Using the listing that follows, filter out every line lacking the string "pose" and return the rest.

================================

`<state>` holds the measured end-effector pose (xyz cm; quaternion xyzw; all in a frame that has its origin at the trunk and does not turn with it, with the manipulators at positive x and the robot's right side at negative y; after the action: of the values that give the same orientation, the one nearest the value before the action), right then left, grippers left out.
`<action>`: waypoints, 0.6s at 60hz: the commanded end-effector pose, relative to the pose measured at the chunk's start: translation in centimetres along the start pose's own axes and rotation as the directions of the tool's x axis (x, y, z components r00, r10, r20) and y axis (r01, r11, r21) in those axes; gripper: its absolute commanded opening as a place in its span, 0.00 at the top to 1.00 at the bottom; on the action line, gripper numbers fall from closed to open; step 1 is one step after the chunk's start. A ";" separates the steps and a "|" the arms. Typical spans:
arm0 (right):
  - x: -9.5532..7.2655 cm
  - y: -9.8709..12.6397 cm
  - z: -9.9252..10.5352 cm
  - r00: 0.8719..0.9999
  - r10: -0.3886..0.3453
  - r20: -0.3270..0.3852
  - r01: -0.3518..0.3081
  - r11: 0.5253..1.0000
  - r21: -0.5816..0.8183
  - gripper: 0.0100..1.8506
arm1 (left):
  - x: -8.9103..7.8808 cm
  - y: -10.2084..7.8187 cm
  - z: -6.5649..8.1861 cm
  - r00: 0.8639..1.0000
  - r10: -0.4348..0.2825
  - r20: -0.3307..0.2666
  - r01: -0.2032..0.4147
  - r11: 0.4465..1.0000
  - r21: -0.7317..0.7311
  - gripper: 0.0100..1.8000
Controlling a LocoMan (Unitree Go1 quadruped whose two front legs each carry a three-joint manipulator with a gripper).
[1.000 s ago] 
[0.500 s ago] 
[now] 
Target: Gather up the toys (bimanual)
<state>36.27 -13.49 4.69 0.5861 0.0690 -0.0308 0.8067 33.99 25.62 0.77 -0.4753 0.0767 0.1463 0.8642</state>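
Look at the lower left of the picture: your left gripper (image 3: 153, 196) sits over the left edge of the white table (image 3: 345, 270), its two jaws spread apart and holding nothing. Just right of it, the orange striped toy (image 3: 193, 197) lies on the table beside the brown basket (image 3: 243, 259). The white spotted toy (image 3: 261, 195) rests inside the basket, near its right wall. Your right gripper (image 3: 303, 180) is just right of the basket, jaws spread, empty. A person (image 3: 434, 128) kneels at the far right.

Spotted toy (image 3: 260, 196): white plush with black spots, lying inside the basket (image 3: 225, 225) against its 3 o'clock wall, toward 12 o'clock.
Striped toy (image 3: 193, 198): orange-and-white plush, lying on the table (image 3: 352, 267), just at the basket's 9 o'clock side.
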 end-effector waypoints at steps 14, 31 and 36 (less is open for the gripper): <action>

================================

__EXERCISE RESULT__:
`<state>` holds the measured end-effector pose (xyz cm; quaternion xyzw; all in a frame that has its origin at the trunk and does not turn with it, with the manipulators at positive x and the robot's right side at negative y; after the action: of the values that give the same orientation, the one nearest the value before the action), right then left, grippers left out.
`<action>`: waypoints, 0.6s at 60hz: the commanded end-effector pose, relative to the pose measured at the chunk's start: translation in centimetres along the start pose's own axes and rotation as the directions of the tool's x axis (x, y, z components r00, r10, r20) and y axis (r01, r11, r21) in those axes; gripper: its absolute commanded opening as a place in its span, 0.00 at the top to 1.00 at the bottom; on the action line, gripper numbers fall from closed to open; step 1 is one step after the chunk's start. A ";" separates the steps and a "|" the arms. Typical spans:

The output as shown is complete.